News

December 27, 2006

Ford's U-M library mourns his death

by Mike Wilkinsons

ANN ARBOR -- Smart, thoughtful, cooperative, nice.

All are words that define the 38th president and allowed him to help the country navigate the post-Watergate, post-Vietnam era, said Elaine Didier, director of President Ford's Library at the University of Michigan.

When tapped by President Nixon to assume the vice presidency, President Ford brought an easy-going, next-door-neighbor demeanor to the White House. It helped the country as it made the transition out of scandal.

"I think it's very easy to overlook how incredibly chaotic it was and how it needed his calming influence," Didier said.
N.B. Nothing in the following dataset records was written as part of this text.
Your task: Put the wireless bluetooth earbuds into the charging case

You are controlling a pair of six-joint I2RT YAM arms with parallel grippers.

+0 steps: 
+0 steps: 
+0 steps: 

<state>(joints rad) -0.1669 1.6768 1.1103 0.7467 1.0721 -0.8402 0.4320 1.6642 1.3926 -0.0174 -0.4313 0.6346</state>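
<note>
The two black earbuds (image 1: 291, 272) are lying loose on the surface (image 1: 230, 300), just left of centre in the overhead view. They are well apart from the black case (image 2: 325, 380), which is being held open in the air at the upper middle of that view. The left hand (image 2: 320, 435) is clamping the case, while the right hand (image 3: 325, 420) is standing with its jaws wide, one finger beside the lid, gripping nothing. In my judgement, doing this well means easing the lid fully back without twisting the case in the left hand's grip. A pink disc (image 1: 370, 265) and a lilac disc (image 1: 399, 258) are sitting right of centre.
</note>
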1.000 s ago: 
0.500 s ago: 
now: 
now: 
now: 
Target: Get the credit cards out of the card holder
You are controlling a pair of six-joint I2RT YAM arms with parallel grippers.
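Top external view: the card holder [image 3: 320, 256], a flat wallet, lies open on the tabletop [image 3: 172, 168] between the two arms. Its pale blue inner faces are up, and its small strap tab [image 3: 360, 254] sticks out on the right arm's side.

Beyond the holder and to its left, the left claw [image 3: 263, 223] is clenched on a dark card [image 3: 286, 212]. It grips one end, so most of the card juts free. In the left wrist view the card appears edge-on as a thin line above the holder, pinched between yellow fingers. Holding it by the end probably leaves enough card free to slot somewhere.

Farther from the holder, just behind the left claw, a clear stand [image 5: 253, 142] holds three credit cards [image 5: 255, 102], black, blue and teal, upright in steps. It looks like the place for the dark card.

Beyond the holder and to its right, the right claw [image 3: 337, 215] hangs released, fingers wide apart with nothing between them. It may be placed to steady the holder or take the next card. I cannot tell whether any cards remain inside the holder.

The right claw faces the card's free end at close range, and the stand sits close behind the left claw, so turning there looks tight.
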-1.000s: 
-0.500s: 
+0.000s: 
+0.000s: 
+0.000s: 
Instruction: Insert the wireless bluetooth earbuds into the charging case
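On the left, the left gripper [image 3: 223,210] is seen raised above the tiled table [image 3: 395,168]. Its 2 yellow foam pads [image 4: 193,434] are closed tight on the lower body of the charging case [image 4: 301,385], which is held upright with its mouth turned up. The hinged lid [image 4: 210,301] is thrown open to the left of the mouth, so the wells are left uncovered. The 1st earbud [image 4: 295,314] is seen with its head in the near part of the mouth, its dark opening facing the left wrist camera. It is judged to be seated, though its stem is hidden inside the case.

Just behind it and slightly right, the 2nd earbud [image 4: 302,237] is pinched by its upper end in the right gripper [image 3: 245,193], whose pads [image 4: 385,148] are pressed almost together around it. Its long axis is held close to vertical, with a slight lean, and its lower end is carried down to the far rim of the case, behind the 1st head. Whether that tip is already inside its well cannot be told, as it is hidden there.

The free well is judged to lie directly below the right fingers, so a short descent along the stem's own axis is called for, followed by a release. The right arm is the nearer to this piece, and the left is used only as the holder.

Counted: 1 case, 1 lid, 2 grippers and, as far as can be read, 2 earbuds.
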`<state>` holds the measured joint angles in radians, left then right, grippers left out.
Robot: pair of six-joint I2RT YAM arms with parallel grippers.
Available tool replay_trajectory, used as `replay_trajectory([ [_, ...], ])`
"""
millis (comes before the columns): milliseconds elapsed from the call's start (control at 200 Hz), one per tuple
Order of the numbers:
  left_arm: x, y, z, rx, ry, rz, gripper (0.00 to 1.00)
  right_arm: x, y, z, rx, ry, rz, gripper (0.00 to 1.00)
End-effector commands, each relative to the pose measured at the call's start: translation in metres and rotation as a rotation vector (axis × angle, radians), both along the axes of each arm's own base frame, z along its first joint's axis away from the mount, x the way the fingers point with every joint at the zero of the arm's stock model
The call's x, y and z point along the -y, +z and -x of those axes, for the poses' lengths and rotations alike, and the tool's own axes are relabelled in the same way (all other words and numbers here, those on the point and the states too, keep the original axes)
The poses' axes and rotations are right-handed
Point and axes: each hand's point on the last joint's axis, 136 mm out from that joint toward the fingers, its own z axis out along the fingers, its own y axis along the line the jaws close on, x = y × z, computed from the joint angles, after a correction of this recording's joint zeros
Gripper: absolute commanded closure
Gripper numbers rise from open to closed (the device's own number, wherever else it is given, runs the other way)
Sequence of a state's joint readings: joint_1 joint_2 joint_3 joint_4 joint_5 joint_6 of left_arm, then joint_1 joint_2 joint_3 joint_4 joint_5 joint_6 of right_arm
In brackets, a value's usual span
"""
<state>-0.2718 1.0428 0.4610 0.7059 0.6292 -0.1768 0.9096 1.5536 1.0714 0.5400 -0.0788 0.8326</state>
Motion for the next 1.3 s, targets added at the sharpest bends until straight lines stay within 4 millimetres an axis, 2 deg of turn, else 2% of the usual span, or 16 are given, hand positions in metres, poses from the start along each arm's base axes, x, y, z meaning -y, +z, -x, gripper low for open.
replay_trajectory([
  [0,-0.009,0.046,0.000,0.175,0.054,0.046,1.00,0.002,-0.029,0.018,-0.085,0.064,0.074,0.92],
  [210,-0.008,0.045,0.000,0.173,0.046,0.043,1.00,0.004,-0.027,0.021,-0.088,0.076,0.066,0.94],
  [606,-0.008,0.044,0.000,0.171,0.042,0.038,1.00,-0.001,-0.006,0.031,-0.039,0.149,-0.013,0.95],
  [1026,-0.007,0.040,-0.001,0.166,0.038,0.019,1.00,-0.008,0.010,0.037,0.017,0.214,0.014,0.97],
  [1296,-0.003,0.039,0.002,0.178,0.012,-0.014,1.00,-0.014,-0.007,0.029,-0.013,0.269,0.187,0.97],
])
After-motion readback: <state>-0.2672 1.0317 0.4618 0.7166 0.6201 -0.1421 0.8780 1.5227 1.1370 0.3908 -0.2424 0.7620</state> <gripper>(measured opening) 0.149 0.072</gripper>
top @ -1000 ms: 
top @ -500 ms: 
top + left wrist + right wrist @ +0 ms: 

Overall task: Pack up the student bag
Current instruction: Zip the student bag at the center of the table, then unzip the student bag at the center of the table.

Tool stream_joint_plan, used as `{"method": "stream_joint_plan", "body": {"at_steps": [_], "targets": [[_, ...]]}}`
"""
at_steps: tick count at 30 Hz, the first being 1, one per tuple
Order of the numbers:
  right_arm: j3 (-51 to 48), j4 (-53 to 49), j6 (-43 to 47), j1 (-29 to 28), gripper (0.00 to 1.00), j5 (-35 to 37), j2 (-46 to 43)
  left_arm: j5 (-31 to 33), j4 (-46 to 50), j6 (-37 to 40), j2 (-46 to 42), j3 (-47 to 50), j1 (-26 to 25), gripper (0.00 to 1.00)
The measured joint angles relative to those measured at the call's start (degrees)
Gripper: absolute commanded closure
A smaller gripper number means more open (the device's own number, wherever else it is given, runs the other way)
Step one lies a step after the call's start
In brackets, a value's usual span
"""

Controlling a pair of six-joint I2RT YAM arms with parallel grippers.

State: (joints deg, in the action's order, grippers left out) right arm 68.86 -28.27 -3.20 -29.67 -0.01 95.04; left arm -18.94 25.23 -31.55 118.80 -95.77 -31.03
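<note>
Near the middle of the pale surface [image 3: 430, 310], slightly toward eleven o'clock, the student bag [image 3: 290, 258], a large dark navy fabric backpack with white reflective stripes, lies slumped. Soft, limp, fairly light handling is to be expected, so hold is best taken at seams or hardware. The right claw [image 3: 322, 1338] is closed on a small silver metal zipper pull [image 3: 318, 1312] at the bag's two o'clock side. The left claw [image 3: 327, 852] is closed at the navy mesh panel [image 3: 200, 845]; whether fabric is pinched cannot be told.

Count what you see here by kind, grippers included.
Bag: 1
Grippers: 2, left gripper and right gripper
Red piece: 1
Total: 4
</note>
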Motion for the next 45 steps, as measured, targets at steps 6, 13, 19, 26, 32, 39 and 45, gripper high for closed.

The library at Ford's beloved U-M, where he attended college and played football, is closed today but will reopen tomorrow to allow people to sign condolence books and browse through the standing exhibits and see additional photos compiled for the occasion.

The library houses 21 million pages of documents and a half-million audio-visual materials. Its sister museum is in Grand Rapids.

Bill McNitt was working at the Bentley Historical Library on campus in 1974 when he was assigned to work with the president's congressional papers. He continued on to work on the presidential papers as well.

McNitt's father graduated from high school with the president in Grand Rapids in 1931 and the family knew Ford as friend and congressman long before he entered the White House.

"He could deal with people of all levels, of all parties," McNitt said. "Everybody liked him and he liked everybody."

With the country torn apart by the Watergate scandal, Ford used that likeability to make his pardon of President Nixon work. It may have cost him the 1976 election. But it's an example of how Ford didn't look to pollsters to decide what course to take.

"I think he was thoughtful, decent, very much not just swayed by polls or expediency," Didier said.

"He really was the right person at the right time and not in a trivial way."

His peers at the Delta Kappa Epsilon house on the U-M campus, where he was a star center on the football team, liked their fraternity brother as well. They lauded him "because he never smokes, swears or tells dirty jokes, qualities quite novel among the rest of his brothers," they wrote at that time.